- _Problem to work on_
Could you please count how many lines in the data below hold the string "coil"? Reply with only the number.

- _Dataset extract_
==*==
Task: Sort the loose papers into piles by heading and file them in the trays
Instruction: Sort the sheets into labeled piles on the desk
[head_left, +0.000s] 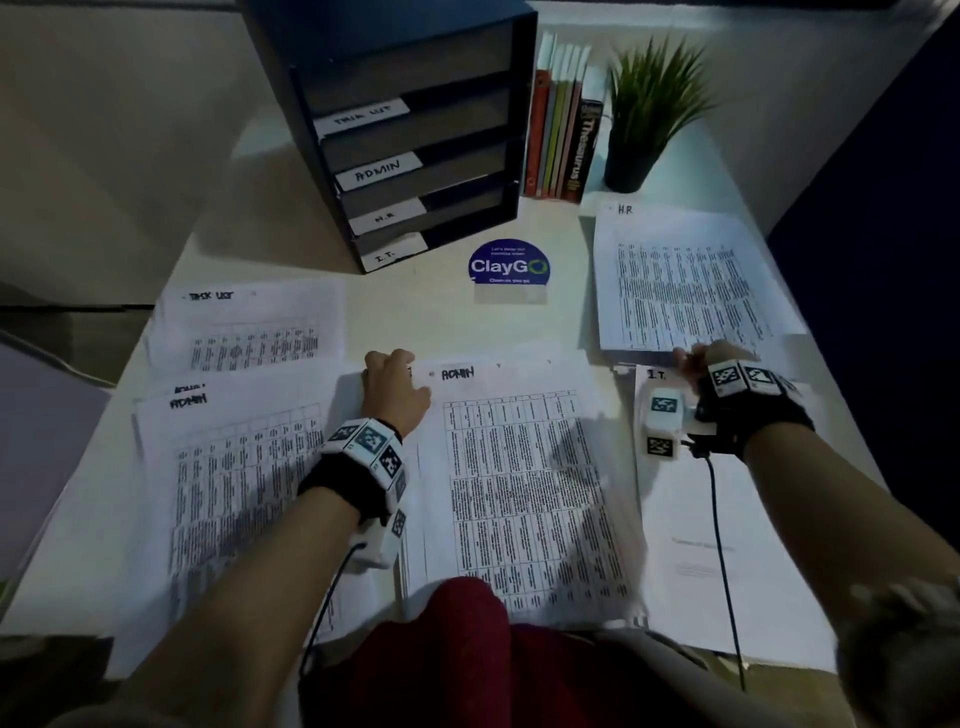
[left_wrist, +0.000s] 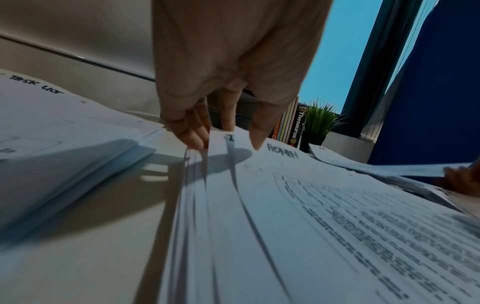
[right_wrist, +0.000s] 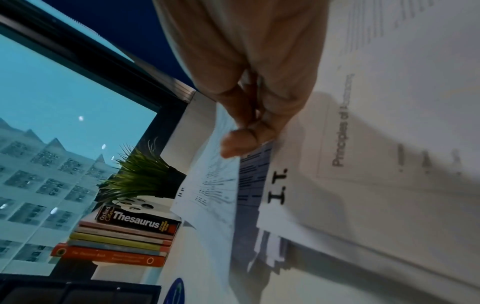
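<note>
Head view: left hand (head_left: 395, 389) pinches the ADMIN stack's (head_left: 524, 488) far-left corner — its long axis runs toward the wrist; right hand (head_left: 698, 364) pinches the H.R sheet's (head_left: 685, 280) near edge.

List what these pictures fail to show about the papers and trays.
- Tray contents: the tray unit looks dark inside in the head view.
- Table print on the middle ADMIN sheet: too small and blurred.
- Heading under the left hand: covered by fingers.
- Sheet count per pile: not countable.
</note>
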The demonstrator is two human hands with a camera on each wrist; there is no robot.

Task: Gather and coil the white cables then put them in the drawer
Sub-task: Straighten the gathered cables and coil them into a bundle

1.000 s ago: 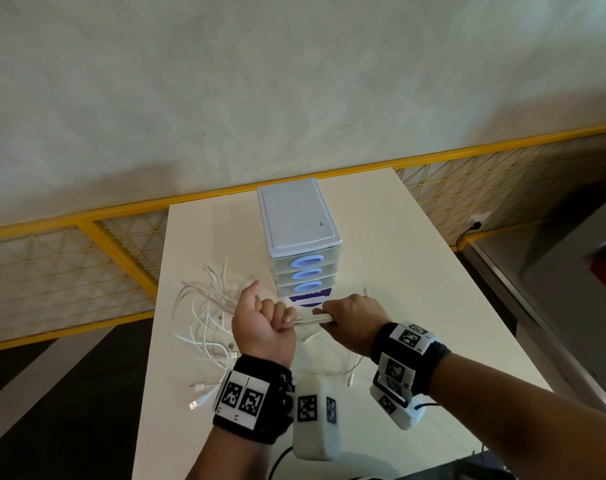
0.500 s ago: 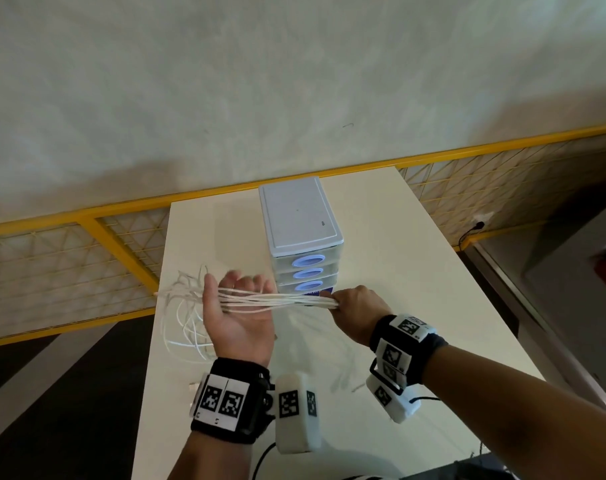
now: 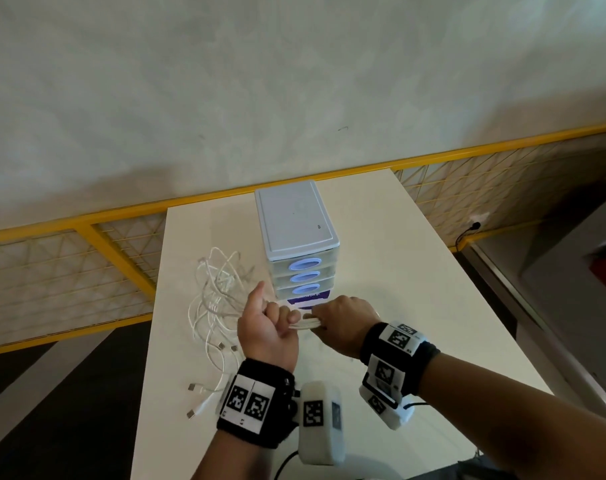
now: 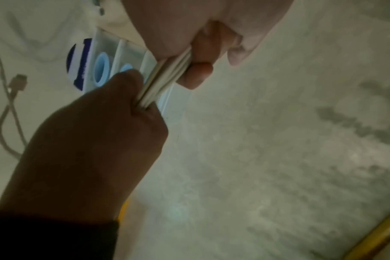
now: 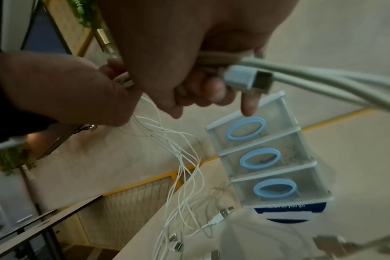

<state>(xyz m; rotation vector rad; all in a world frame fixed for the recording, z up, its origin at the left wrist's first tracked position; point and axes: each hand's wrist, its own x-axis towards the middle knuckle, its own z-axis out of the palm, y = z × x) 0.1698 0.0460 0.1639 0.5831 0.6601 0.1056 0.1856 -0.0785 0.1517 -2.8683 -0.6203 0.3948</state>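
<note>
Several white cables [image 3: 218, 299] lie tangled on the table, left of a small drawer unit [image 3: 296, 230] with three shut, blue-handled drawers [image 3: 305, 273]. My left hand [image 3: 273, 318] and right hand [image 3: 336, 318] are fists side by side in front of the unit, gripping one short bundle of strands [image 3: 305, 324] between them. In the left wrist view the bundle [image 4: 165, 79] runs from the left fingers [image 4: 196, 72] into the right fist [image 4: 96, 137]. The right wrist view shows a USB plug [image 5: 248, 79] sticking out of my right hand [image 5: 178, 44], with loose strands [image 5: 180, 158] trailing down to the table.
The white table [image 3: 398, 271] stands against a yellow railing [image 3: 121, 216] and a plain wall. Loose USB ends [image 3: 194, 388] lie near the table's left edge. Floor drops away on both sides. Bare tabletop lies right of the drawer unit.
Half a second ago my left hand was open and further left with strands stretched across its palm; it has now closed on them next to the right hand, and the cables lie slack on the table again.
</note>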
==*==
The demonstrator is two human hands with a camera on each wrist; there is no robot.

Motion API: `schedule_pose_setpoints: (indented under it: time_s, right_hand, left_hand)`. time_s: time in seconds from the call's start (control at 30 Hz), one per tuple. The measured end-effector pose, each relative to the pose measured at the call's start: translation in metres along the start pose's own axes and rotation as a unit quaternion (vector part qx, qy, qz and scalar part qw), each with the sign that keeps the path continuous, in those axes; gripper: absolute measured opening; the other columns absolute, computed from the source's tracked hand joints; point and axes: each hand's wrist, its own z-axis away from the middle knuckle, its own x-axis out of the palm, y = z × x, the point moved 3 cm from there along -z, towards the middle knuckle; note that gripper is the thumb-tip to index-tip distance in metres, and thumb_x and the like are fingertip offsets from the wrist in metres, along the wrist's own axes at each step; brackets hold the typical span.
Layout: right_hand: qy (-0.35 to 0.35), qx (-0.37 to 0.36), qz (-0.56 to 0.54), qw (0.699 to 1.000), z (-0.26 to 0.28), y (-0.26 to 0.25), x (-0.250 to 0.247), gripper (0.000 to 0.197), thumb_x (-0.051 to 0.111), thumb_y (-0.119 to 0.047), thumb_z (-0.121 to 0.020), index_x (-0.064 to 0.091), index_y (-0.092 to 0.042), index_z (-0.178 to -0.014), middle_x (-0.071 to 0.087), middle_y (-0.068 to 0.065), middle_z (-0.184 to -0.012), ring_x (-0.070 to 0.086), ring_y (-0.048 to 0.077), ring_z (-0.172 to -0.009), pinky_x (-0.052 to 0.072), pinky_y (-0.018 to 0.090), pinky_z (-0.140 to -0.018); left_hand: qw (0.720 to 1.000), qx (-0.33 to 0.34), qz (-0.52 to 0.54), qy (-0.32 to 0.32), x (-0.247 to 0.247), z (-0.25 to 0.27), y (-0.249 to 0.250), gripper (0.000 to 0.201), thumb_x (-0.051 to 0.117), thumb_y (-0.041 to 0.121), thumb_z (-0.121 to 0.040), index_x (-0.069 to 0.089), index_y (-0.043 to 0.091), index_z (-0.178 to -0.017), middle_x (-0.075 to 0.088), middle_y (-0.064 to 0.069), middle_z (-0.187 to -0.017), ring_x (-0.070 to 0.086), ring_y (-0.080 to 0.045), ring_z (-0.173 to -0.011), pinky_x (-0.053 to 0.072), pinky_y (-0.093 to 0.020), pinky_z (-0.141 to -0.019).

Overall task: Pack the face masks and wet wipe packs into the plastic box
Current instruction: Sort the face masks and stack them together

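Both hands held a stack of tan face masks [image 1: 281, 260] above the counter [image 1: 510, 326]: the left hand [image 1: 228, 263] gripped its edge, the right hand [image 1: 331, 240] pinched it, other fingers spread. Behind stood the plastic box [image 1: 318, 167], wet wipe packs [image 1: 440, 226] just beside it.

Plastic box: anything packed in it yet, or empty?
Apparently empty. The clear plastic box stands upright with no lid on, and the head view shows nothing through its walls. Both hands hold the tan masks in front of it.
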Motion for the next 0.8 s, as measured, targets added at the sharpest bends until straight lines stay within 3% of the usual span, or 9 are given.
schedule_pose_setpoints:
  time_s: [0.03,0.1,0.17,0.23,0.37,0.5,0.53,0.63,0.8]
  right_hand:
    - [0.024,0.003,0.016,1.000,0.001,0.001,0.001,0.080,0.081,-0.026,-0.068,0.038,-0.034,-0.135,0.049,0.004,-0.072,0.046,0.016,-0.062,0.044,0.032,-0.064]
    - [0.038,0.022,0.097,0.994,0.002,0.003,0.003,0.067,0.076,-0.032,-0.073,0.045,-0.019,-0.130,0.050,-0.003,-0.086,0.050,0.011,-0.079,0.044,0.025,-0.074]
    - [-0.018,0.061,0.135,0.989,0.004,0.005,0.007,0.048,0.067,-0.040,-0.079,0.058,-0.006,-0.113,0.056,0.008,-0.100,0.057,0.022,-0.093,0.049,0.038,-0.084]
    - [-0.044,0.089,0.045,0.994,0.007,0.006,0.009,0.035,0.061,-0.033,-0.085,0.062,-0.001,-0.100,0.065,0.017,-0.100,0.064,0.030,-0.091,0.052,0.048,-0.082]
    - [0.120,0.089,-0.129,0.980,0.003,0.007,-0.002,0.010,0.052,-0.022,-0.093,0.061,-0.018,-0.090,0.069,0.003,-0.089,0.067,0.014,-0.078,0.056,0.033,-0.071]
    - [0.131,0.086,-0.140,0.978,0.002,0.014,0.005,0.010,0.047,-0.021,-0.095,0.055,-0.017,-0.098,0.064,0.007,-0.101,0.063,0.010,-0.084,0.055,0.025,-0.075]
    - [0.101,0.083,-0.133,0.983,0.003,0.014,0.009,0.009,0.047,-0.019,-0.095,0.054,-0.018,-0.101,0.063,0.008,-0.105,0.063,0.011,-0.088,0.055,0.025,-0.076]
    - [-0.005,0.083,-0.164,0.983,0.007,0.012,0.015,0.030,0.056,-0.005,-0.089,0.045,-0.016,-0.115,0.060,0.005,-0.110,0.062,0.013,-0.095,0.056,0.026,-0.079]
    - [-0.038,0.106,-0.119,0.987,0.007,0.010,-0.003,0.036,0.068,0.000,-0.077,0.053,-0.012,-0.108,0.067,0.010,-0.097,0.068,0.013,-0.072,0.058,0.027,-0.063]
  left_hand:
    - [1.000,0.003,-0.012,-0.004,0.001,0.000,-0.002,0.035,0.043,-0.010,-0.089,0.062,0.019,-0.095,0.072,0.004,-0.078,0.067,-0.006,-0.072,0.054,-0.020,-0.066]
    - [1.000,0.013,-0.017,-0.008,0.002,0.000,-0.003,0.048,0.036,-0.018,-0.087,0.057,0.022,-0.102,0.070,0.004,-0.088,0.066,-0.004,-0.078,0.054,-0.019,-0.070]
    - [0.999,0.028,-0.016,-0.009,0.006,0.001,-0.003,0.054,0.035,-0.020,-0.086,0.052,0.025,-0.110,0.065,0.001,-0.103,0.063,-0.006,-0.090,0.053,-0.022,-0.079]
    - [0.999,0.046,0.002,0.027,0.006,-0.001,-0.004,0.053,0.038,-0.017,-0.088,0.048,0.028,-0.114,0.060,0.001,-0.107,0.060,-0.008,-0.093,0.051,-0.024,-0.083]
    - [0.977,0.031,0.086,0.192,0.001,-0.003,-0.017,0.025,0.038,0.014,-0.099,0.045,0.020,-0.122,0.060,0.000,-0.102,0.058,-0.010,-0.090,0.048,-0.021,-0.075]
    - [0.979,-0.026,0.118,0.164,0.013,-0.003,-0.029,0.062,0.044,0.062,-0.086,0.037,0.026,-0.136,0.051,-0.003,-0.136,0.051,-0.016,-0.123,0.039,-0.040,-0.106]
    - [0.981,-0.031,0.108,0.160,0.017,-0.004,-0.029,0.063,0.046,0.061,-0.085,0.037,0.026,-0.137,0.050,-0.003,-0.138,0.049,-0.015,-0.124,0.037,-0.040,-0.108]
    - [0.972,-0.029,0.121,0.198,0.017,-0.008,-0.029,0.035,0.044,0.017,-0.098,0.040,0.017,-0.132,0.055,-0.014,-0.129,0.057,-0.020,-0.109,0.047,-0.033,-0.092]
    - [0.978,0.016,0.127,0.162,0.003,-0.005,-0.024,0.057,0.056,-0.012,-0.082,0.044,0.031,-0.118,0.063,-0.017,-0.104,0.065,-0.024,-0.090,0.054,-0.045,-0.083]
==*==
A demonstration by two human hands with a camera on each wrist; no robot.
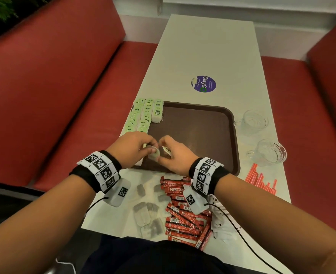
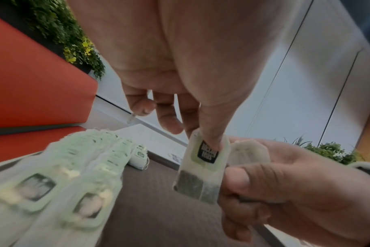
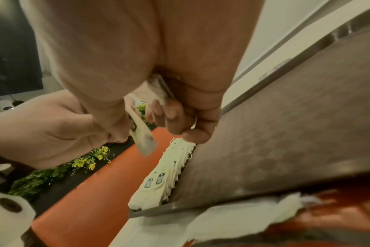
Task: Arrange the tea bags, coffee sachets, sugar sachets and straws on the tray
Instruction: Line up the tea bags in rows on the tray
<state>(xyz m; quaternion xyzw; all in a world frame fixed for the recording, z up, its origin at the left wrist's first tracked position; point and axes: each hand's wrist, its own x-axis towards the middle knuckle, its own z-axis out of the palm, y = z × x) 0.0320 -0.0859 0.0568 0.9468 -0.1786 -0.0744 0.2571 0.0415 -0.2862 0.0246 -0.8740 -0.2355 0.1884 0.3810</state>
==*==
- _Answer to this exercise_
2